I used to be a movies guy. I called the movies film or even cinema, and I was the film editor on my college newspaper. I had the same boring opinions every twenty-one-year-old liberal arts major has about movies, but I thought I was very daring. Movies, like much of my life in those days, were a higher-order form of sloth. Sitting on the couch sipping Wild Turkey to all hours is just zero behavior, but if you’ve got the interminable Mabuse the Gambler running on your laptop at the same time, it’s Culture. If you blow off your schoolwork to go to the movies in the middle of the afternoon, you’re a loser; if you’re writing a review of the movie, you’re a critic. This complemented another major interest of mine in those days: Women are unduly impressed when you take them to the critics’ pre-release showings of movies.
This all was lamewad stuff, and, when I emerged out of my embarrassingly extended adolescence into the stark light of adulthood, I left movies behind along with T-shirts, dating, and greasing my hair. In the past two years, I have seen three movies in theaters, and none of them were what the twenty-one-year-old Russo would exactly have called good film (let alone cinema): Godzilla x Kong: The New Empire, Megalopolis, and Gladiator II. Senescent Russo, however, enjoyed them all tremendously.
My favorite movies still have a whiff of film weenie about them, though. My ever-tolerant wife has fallen asleep to Wings of Desire on three occasions, and I have stopped trying to convert her to the cause. She has politely knitted her way through Being There twice, and 8½ more times than I could have expected. She even has expressed modest affection for True Stories. But, in the interests of preserving the domestic balance of credit, I have tried not to push my luck too far.

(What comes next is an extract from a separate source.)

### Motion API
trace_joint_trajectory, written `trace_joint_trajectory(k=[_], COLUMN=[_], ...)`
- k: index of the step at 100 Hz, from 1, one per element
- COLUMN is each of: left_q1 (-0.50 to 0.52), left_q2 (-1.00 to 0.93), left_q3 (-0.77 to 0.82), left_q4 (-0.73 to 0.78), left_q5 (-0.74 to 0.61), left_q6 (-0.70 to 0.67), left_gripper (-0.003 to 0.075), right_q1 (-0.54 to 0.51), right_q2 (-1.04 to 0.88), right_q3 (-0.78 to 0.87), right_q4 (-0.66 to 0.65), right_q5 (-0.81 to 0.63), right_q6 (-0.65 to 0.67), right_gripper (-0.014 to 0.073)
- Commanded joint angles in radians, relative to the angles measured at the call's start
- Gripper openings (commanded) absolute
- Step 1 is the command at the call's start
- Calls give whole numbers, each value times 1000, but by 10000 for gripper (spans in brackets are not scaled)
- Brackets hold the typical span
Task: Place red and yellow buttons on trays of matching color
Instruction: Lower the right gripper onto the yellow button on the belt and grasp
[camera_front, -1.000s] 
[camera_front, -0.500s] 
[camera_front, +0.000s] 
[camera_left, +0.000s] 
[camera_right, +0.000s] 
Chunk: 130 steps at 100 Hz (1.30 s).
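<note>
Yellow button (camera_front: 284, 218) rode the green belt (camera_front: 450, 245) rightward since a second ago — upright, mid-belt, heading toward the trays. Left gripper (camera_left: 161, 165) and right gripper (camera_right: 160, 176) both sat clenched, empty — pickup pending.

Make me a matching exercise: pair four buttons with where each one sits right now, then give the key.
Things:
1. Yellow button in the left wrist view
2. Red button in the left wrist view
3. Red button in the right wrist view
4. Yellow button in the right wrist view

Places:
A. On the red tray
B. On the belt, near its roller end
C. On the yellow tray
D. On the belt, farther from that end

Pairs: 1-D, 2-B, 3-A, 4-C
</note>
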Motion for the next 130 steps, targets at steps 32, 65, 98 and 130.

Children, also, have proven an obstacle to film weenie behavior. You can’t really just throw on Apocalypse Now when you’ve got toddlers running around; even tamer fare provokes confusion and occasional distress from the four-year-old. After a half-hour of constant questions about India, about why these men are in trouble, about Freemasons and newspaper offices, my New Year’s Day experiment of watching The Man Who Would Be King finally ran aground at the first splash of red corn syrup. And if you really want to burn the precious hours of the post-bedtime evening in filmic pursuits, you’ve got to stick to something ninety minutes or less. (Bedtime for the aged parent is only slightly less rigid than it is for the kids. The day cannot be faced with less than seven hours of sleep.) Film weenie movies tend to have what you might generously call luxuriant runtimes, so you can get in all those deep-focus shots of grass ruffled by the wind or whatever. Godzilla vs. Mechagodzilla, on the other hand, is a very to-the-point eighty-four minutes.
You miss it less than you think you will, though, the film-weenie bit. Death doesn’t seem so far off, and the idea of sitting still and watching a screen for a significant portion of your waking day is accompanied by mild anxiety—particularly if it’s not a movie that you already know you like. The movie industry has made it easier, too. So far as I can tell, almost everything produced now is frank pornography, one-note political propaganda, or a video-game demo. I once thought covering Cannes was interesting enough that I sent reporters to cover it. (I must note with a scrap of unsuppressed pride, a first for a college paper.) This year, I was surprised to discover that the Oscars had happened, and that dozens of people across America had watched them. I’ve washed out; I am simply no longer a movies guy.
My wife traveled to visit family recently, and I took the opportunity to rewatch The Seventh Seal while the children were napping. I was pleased to discover that I still like it, still think it’s top-shelf, in fact; but at the end, I had learned nothing new, and, distracted, I had burned dinner besides. (The children were very happy at my wife’s return.) Not much to show for the three-dollar rental fee and an hour and a half of mortality. I suppose disappointment is part of growing up. That’s enough of the movies to last me for a while—at least until it’s time to take Mrs. Russo to Godzilla x Kong 3: End of the Titans.